Dix ans après la sortie de leur unique album « You’re a women, I’m a machine », le duo canadien remonte sur scène et signe un retour en fanfare avec « The Physical World », un album urgent et puissant comme une armée en marche et la sortie d’un documentaire sur leur parcours chaotique « Life after Death from Above ». Deuxième chance donc pour un groupe qui était resté dans l’antichambre de la gloire.

Du premier jusqu’au dernier titre Jesse F. Keeler, Sébastien Grainger et leur producteur Dave Sardy (Oasis, Nine Inch Nails) nous gardent sous tension, le son est lourd mais groovy, les riffs rageurs mais dansants (« Virgins ») ce qui n’est pas une mince affaire. Tout au long des 11 titres qui constituent « The Physical World » le style est direct, c’est du gros rock qui tâche tout en restant ludique et mélodique.

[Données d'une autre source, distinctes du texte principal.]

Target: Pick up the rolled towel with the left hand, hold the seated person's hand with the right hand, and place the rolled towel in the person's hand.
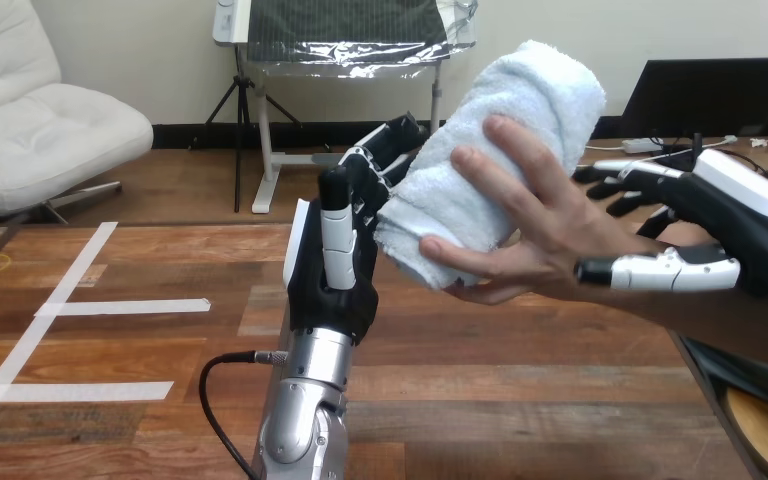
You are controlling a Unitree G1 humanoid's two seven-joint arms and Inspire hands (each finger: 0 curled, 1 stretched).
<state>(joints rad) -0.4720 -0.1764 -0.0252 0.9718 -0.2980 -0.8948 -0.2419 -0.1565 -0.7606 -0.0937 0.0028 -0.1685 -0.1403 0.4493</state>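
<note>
The rolled towel (505,150) is tilted above the tabletop (110,350), toward 1 o'clock of the view. The left hand (335,270) grips its 9 o'clock side, with its fingers (390,140) curled behind. The person's hand (540,230) wraps the towel from 3 o'clock. The right hand (750,230) clasps that hand at the wrist.

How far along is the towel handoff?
Done: the left hand has the rolled towel raised, fingers curled round it, and the right hand clasps the person's wrist between thumb and fingers. In hand: the towel rests in the person's hand, whose fingers and thumb are on it. Left: the left hand has not yet let go.
</note>
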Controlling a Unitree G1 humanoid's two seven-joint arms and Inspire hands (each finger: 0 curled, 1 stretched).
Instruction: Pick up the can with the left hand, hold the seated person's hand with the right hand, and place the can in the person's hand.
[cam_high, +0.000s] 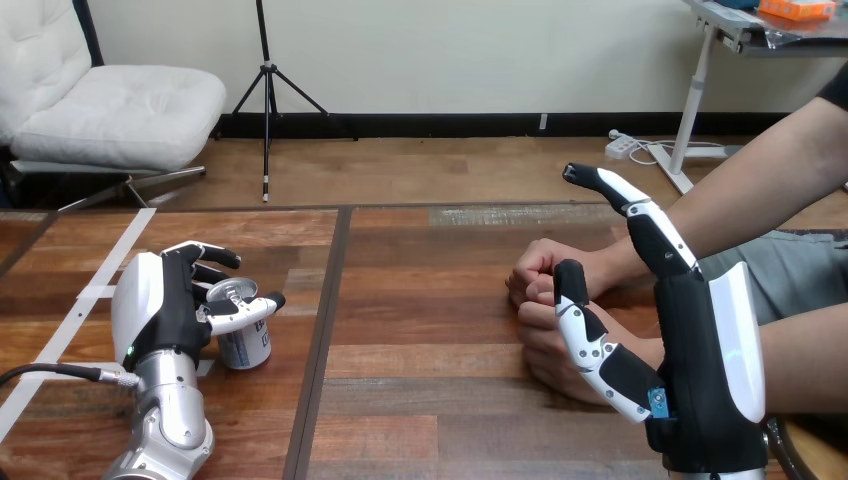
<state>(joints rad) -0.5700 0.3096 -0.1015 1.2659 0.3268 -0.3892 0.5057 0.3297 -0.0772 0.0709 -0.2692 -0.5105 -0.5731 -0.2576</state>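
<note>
Nearest, by the table's near-right corner, the right hand stands upright on its silver forearm, palm turned toward the person, fingers straight and reaching up and away, thumb angled out to the left; it is spread and holds nothing. That pose reads as a hand made ready to close round the person's hand, and the holding step looks not yet done. Its thumb lies across the person's nearer hand in this view, but I cannot tell whether they touch. Toward the near-left corner, the left arm rises from the near edge and the left hand wraps the can: thumb across its front, fingers curled over the far side near the rim. The can stands upright with its base seemingly on the wood, so the grasp looks made for the lift. Farther in from the right edge, the person's farther hand rests just beside the nearer one, both closed into loose fists; one would probably have to open to take the can
</note>
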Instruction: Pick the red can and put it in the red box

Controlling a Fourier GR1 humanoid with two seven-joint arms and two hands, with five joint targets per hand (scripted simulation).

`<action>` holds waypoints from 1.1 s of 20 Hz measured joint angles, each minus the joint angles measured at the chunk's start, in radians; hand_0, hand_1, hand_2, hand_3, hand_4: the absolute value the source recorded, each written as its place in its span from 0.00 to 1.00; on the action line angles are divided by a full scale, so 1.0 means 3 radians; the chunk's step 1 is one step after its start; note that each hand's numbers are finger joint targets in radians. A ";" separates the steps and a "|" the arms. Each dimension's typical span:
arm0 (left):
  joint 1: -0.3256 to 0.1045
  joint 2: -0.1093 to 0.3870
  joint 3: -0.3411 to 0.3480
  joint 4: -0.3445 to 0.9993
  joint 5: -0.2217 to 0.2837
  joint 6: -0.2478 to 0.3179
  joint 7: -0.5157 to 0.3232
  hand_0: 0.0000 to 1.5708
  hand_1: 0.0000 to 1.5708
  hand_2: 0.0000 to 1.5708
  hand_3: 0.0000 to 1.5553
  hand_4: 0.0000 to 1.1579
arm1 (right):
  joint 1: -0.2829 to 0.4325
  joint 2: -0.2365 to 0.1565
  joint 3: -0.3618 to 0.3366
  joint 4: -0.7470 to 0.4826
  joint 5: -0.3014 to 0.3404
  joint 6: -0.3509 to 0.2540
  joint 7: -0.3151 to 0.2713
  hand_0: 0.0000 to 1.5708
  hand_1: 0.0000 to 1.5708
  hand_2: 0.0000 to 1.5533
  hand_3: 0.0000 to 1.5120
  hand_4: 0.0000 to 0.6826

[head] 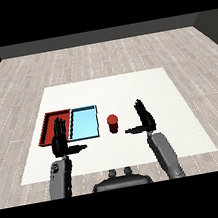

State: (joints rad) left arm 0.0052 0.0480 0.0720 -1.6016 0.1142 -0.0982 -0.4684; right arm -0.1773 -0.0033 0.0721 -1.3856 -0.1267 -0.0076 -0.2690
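Forearms: two grey forearms come in from the near edge, one at the left and one at the right, each ending in a black hand.
Left hand (59, 140): raised over the near left part of the white table (153, 88), fingers straight and pointing away, thumb stretched out to the right; it holds nothing. It overlaps the near right corner of the red tray in this view.
Right hand (144, 119): raised to the right of the can, fingers straight and pointing away, thumb stretched left toward the can; it holds nothing and is apart from the can.
Red can (113, 123): upright on the table, between the two hands, just to the right of the light blue tray and not touching it.
Red tray (46, 123): lies flat at the left, farthest left of the objects.
Light blue tray (84, 122): lies right beside the red tray, between it and the can.
Floor: grey wooden planks surround the table on all sides.
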 measured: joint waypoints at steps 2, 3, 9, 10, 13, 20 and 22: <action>0.0021 -0.0005 -0.0017 -0.0028 -0.0021 0.0012 0.0013 0.00 0.00 0.00 0.00 0.00 | -0.0086 0.0004 0.0054 0.0154 -0.0100 -0.0057 -0.0031 0.00 0.00 0.00 0.00 0.00; 0.0047 -0.0011 -0.0027 -0.0062 -0.0025 0.0016 0.0024 0.00 0.00 0.00 0.00 0.00 | -0.0069 0.0006 0.0097 0.0213 -0.0146 -0.0070 -0.0096 0.00 0.00 0.00 0.00 0.00; 0.0060 -0.0017 -0.0022 -0.0104 -0.0031 0.0047 0.0066 0.00 0.00 0.00 0.00 0.00 | -0.0090 0.0010 0.0386 0.0473 -0.0339 -0.0271 -0.0325 0.00 0.00 0.00 0.00 0.00; 0.0044 -0.0025 -0.0032 -0.0096 -0.0045 0.0059 0.0064 0.00 0.00 0.00 0.00 0.00 | -0.0118 0.0010 0.0379 0.0530 -0.0368 -0.0254 -0.0340 0.00 0.00 0.00 0.00 0.00; -0.0007 -0.0023 -0.0022 -0.0095 -0.0016 0.0055 0.0105 0.00 0.00 0.00 0.00 0.00 | -0.0177 0.0010 0.0459 0.0756 -0.0488 -0.0286 -0.0497 0.00 0.00 0.00 0.00 0.00; -0.0078 0.0026 0.0039 0.0009 0.0050 -0.0014 0.0089 0.00 0.00 0.00 0.00 0.00 | -0.0326 0.0011 0.0754 0.0944 -0.0796 -0.0494 -0.0616 0.00 0.00 0.00 0.00 0.00; -0.0050 -0.0022 -0.0026 -0.0061 0.0005 0.0039 0.0113 0.00 0.00 0.00 0.00 0.00 | -0.0425 0.0011 0.0824 0.1096 -0.0901 -0.0532 -0.0711 0.00 0.00 0.00 0.00 0.00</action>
State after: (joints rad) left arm -0.0097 0.0415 0.0643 -1.6199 0.1157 -0.0866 -0.4346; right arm -0.3048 0.0000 0.3192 -1.0568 -0.3969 -0.1671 -0.4823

Le groupe s’autorise quelques incartades plus électro avec « Crystal Ball » notamment et même une ébauche de ballade (certes musclée) avec « White is red » mais revient vite à l’essentiel (« Always on », « Trainwreck 1979″). Vu l’énergie dégagée à l’enregistrement (« Government Trash »), on comprend mieux que leur unique concert parisien est été pris d’assaut la semaine dernière. Et même si le groupe se fait rare en France, il nous reste un disque et un documentaire pour nous consoler et finir de nous convaincre que décidément dans l’industrie musicale il y a une vie après la mort, même si elle vient de très haut.